§ What you have to do
Word for word, repeat the data; no picture should appear in the result.

§ Given information
..............................

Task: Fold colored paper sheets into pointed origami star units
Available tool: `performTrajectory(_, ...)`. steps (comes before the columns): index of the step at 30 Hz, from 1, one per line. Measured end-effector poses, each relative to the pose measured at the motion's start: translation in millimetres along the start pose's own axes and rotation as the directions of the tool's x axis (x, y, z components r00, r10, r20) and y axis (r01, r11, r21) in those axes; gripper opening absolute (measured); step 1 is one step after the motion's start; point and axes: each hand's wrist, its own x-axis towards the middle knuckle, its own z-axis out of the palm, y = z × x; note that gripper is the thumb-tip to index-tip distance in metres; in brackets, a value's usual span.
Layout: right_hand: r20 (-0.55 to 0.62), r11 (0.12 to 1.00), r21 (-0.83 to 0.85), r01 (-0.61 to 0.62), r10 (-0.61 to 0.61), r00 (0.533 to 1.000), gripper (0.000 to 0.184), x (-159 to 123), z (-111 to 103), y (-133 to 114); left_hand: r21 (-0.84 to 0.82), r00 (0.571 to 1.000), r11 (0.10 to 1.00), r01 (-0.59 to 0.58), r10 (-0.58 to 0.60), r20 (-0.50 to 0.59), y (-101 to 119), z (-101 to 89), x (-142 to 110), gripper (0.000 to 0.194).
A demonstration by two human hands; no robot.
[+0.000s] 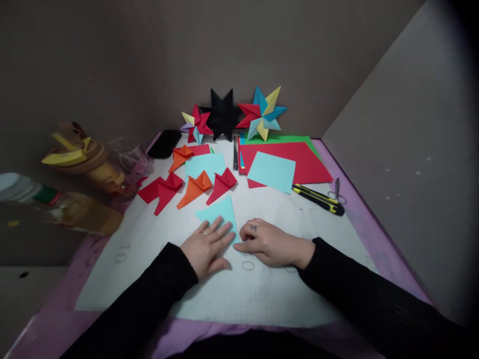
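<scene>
A folded piece of light blue paper (224,209) lies in front of me, its narrow top corner pointing away. My left hand (208,247) rests flat on its lower part, fingers spread, and hides some of it. At the right edge of that paper is my right hand (273,242), fingers curled in, with one fingertip at the bottom corner. Just beyond sit folded paper pieces: a red one (222,186), an orange one (194,188) and another red one (168,189). A further orange piece (182,156) lies behind them.
Red sheets (310,162) and a light blue square (272,171) lie at the back right, near a yellow-black cutter (318,199) and small scissors (338,192). Paper stars (262,114) lean on the wall. A phone (164,144), a bottle (82,212) and a cup (93,164) stand left.
</scene>
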Motion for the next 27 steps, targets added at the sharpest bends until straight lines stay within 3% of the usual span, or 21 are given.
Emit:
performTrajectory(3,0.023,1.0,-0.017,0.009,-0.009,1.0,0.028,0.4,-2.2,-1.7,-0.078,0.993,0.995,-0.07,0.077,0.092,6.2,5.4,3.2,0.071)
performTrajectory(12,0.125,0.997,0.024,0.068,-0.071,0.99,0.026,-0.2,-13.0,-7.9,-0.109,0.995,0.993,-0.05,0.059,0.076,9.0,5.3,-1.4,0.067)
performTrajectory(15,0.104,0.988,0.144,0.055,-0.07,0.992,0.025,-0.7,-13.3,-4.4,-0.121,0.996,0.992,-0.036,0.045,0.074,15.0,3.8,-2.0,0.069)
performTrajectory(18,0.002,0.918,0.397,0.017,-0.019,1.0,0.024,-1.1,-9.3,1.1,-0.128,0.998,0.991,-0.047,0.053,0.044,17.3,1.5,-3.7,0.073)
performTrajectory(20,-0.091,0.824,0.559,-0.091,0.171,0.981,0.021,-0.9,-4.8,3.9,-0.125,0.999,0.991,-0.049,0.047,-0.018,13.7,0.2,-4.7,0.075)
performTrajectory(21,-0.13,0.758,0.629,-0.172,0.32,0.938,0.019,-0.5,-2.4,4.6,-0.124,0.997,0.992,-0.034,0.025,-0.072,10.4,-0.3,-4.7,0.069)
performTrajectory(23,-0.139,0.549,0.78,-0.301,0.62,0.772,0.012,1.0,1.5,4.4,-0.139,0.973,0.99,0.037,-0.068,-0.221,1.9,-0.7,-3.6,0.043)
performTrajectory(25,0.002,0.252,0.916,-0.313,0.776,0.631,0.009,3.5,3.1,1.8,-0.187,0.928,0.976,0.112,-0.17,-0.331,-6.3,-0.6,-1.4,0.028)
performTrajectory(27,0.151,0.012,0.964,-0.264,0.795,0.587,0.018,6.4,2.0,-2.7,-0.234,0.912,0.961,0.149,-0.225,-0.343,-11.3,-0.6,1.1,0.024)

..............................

§ Response
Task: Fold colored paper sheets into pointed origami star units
Available tool: `performTrajectory(_, ...)`. steps (comes before the columns): index of the step at 30 Hz, from 1, one per line. Measured end-effector poses, each relative to the pose measured at the motion's start: translation in millimetres along the start pose's own axes and rotation as the directions of the tool's x axis (x, y, z components r00, r10, r20) and y axis (r01, r11, r21) in those axes; gripper opening absolute (measured); step 1 is one step after the motion's start; point and axes: each hand's wrist, its own x-axis towards the middle knuckle, its own z-axis out of the palm, y = z × x; note that gripper is the thumb-tip to index-tip distance in metres; in brackets, a value's usual span.
Layout: right_hand: r20 (-0.55 to 0.62), r11 (0.12 to 1.00), r21 (-0.83 to 0.85), r01 (-0.61 to 0.62), r10 (-0.61 to 0.61), r00 (0.533 to 1.000), gripper (0.000 to 0.184), x (-159 to 123), z (-111 to 103), y (-133 to 114); left_hand: r21 (-0.84 to 0.82), r00 (0.571 to 1.000), r11 (0.10 to 1.00), r01 (-0.59 to 0.58), r10 (-0.58 to 0.60), r20 (-0.50 to 0.59), y (-101 to 119), z (-101 to 89), x (-142 to 110), gripper (0.000 to 0.194).
A demonstration by two human hands; no robot.
[+0.000s] 
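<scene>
A folded piece of light blue paper (224,209) lies in front of me, its narrow top corner pointing away. My left hand (208,247) rests flat on its lower part, fingers spread, and hides some of it. At the right edge of that paper is my right hand (273,242), fingers curled in, with one fingertip at the bottom corner. Just beyond sit folded paper pieces: a red one (222,186), an orange one (194,188) and another red one (168,189). A further orange piece (182,156) lies behind them.
Red sheets (310,162) and a light blue square (272,171) lie at the back right, near a yellow-black cutter (318,199) and small scissors (338,192). Paper stars (262,114) lean on the wall. A phone (164,144), a bottle (82,212) and a cup (93,164) stand left.
</scene>
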Motion for the next 27 steps, targets added at the sharpest bends until straight lines stay within 3% of the usual span, or 21 are given.
Emit:
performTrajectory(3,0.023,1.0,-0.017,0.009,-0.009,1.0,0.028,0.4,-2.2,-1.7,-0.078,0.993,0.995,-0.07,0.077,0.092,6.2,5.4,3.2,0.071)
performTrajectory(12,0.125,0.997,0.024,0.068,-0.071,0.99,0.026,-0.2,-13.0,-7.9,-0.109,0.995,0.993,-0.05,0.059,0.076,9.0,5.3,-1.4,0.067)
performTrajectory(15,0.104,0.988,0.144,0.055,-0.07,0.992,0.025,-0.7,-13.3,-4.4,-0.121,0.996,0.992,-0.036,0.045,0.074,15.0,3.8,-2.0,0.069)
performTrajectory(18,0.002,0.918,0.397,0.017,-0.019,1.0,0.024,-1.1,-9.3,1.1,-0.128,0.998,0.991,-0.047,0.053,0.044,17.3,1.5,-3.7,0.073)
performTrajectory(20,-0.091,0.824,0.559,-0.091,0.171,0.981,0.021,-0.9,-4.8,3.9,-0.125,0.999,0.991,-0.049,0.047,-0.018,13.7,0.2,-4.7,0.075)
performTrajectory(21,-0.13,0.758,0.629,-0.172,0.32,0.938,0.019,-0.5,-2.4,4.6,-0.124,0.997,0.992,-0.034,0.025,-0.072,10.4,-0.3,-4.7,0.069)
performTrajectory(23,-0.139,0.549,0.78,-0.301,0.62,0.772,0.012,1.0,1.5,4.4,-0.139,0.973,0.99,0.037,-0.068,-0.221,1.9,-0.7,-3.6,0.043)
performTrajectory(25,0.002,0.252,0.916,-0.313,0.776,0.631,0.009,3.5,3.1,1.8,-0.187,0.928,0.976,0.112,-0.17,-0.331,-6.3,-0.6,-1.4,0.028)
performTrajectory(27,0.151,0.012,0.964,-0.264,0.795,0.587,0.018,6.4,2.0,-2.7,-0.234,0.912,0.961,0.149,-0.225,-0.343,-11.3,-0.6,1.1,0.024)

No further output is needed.